▸ **What is being asked**
Check the records below line by line. Give the count of lines with "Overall", and nothing else.

▸ **Given records**
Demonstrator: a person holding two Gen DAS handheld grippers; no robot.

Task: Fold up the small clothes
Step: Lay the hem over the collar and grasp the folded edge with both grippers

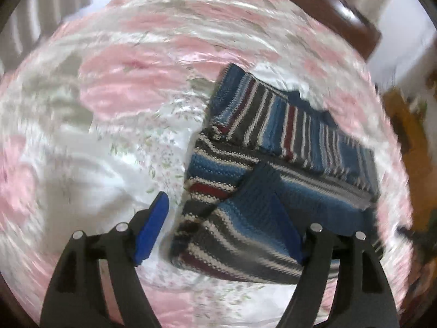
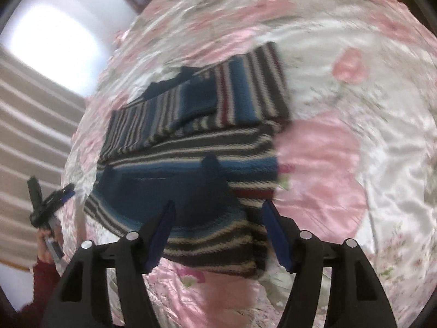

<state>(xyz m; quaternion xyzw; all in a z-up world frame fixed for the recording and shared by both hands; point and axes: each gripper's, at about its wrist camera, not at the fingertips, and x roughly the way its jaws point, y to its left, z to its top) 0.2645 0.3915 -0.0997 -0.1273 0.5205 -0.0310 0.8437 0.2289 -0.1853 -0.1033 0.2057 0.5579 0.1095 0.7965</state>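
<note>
The striped sweater (image 1: 273, 169) lies on the bed, sleeves already folded across the body, so the side folds look done and a final fold probably comes next. The left gripper (image 1: 232, 229) hangs over its near edge, fingers spread wide; the right-hand finger is hidden behind the knit, but nothing looks pinched. The right gripper (image 2: 218, 235) is just as wide open above the hem, holding nothing. The bedspread (image 2: 341, 150) is shiny pink floral satin, slippery looking. There's a dark wooden headboard (image 1: 341, 8) and bright window light; both views are motion-blurred.
</note>
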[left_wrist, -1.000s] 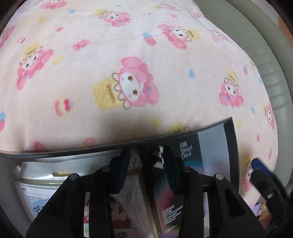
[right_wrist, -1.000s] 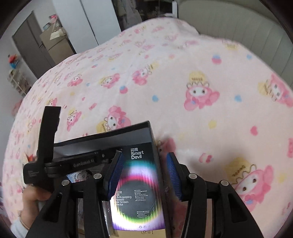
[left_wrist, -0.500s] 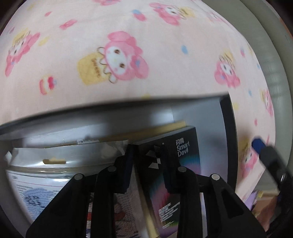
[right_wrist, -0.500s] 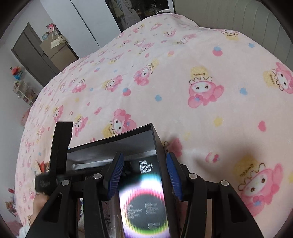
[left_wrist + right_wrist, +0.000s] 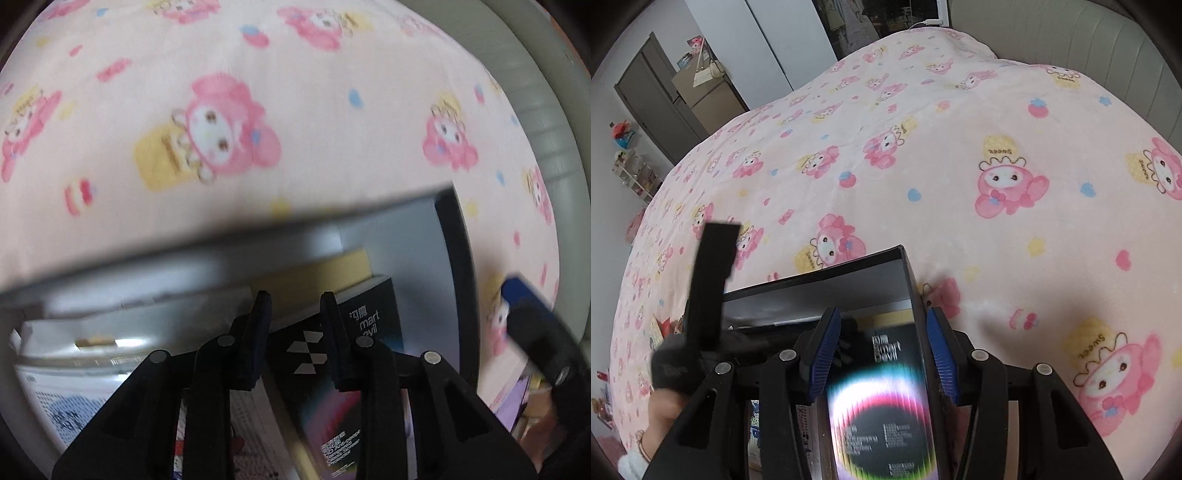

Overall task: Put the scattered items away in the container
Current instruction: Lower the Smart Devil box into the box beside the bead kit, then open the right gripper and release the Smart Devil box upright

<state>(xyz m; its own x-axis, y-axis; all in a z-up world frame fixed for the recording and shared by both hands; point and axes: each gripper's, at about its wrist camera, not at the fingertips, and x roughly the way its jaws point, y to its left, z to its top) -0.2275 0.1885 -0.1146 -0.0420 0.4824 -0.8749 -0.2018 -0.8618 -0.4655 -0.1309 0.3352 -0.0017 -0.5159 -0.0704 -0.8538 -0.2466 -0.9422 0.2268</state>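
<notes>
Black screen-protector box point(image 5: 882, 417) upright in container point(image 5: 908, 280), long axis away from camera.

**Box crowded, bedspread open**

Black box point(image 5: 827, 291) interior was packed: dark packet point(image 5: 886, 417) upright along its right wall, printed bags point(image 5: 74, 398) leftward. Left gripper point(image 5: 295, 306) filled the middle. Pink blanket point(image 5: 960, 166) beyond lay unobstructed.
</notes>
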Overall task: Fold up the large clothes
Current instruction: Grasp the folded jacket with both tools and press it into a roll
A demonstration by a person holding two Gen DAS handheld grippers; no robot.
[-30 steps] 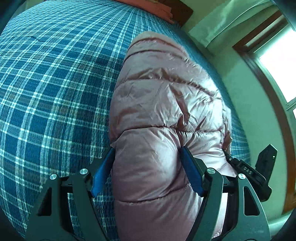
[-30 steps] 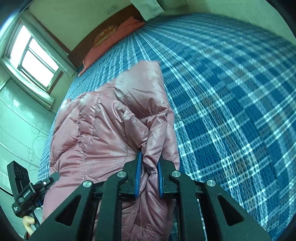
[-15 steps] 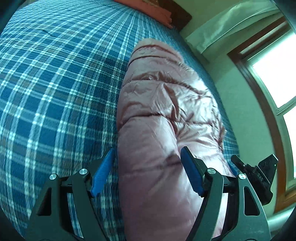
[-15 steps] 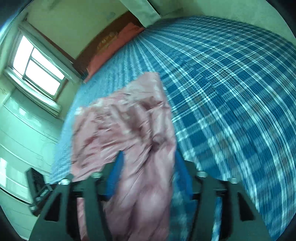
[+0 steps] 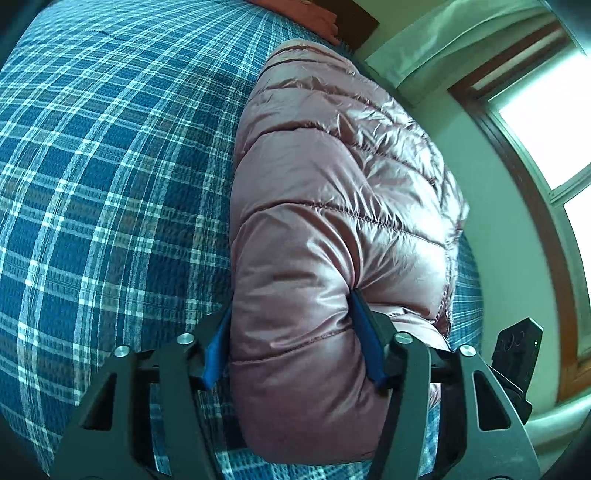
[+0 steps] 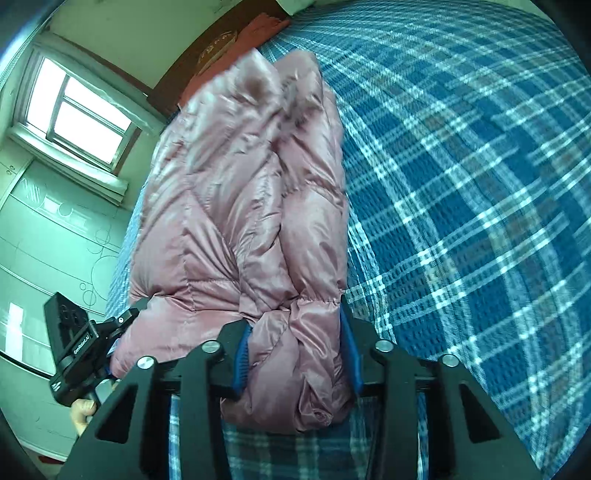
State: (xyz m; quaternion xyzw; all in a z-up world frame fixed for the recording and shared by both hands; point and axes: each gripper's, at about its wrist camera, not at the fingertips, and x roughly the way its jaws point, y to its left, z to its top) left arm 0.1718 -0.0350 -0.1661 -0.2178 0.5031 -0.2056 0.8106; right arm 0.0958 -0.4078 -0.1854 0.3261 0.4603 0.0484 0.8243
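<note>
- Fingers of the left gripper [image 5: 291, 339]: blue-padded, closed round a thick quilted bulge at the near end of the jacket [image 5: 332, 206]; the right-hand pad dents the fabric and the left-hand pad lies against its edge. The jaws have just been closing, with the jacket between them.
- Fingers of the right gripper [image 6: 295, 354]: also blue-padded, pinching the bunched near end of the jacket [image 6: 243, 206], the fabric filling the gap from pad to pad. These jaws too have just been closing on the jacket.
- Jacket: a glossy, dusty-pink puffer, folded lengthwise into a long roll. It lies on the bed [image 5: 110, 184], its near end in both grippers and its far end pointing toward the headboard [image 6: 207, 59].
- Bed: covered in blue-and-white plaid, open to one side of the jacket in each view.
- Pillow [image 6: 258, 26]: reddish, beyond the jacket's far end, against the headboard.
- Window [image 6: 77, 114]: bright, on the wall past the jacket's other side.
- Hand [image 6: 83, 410]: seen beside the jacket's near end in the right wrist view, holding the left gripper's handle.
</note>
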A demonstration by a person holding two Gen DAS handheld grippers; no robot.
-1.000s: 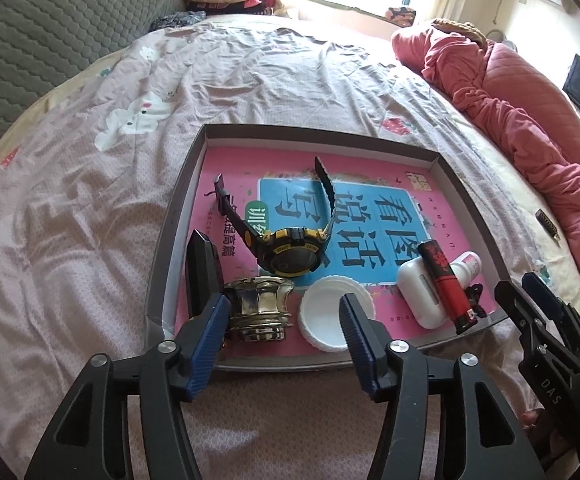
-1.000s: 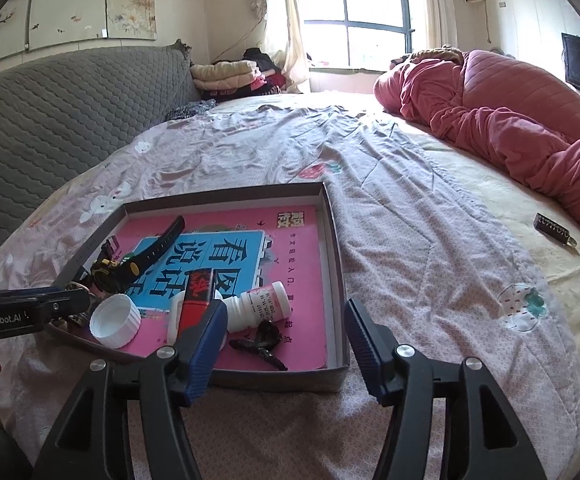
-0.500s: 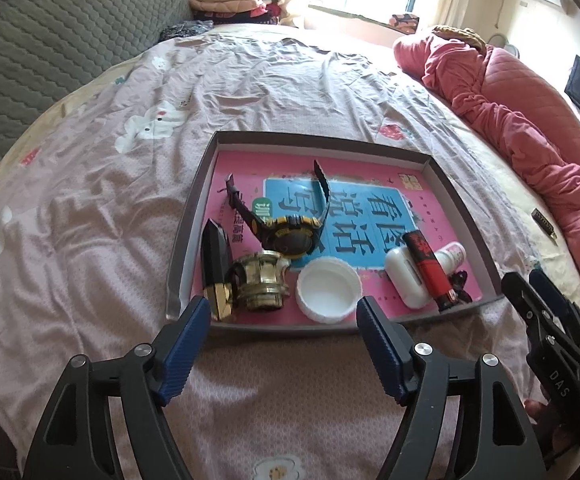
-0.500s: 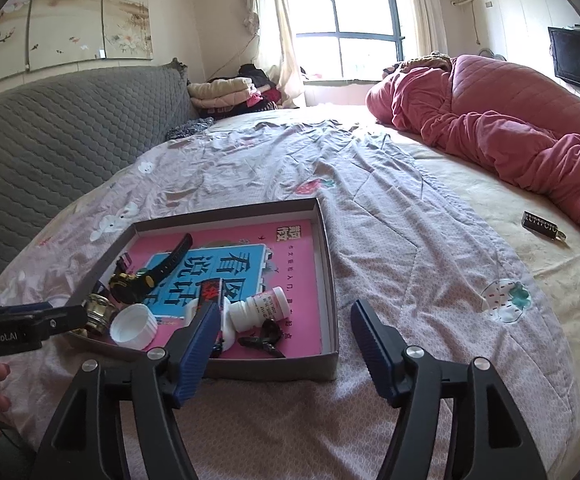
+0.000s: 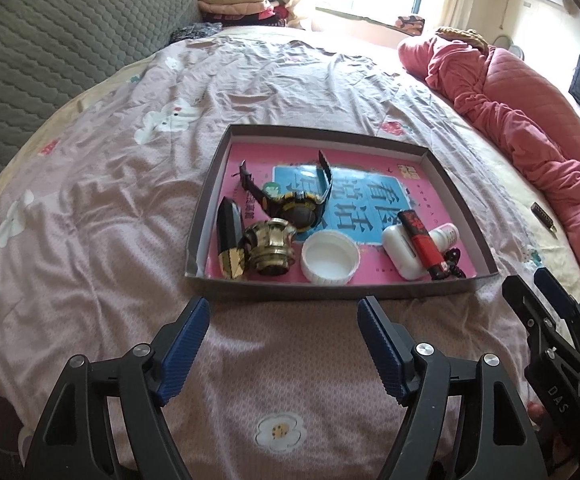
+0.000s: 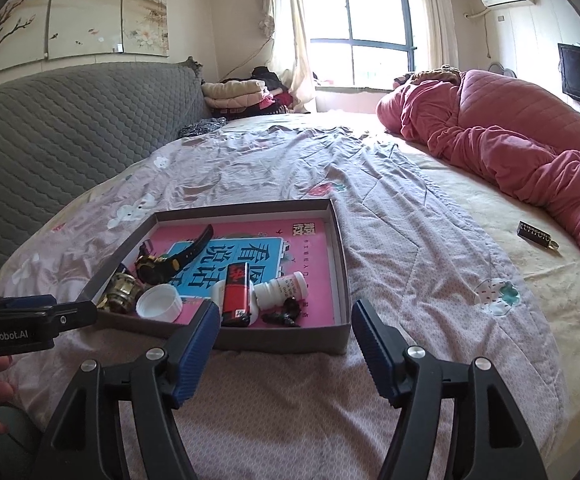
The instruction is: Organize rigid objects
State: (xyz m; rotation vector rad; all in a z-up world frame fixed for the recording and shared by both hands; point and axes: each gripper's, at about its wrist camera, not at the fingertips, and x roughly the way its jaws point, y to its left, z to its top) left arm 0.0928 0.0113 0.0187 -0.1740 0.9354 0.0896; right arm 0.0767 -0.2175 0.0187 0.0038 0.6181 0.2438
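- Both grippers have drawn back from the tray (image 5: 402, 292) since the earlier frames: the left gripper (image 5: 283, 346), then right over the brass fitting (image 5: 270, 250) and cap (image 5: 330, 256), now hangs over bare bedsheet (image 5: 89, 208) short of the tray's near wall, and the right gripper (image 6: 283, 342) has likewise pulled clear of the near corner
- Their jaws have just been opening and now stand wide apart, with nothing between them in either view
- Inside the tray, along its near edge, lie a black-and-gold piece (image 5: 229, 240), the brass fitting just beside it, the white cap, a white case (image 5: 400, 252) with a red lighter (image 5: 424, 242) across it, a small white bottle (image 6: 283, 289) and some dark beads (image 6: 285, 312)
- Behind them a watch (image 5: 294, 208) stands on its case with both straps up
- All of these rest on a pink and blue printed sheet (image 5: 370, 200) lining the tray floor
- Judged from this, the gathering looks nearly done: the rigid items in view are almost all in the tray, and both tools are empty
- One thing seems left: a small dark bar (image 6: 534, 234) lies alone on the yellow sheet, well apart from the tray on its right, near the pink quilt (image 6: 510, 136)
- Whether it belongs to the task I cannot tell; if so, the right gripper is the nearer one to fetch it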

▸ **Response to this task**
2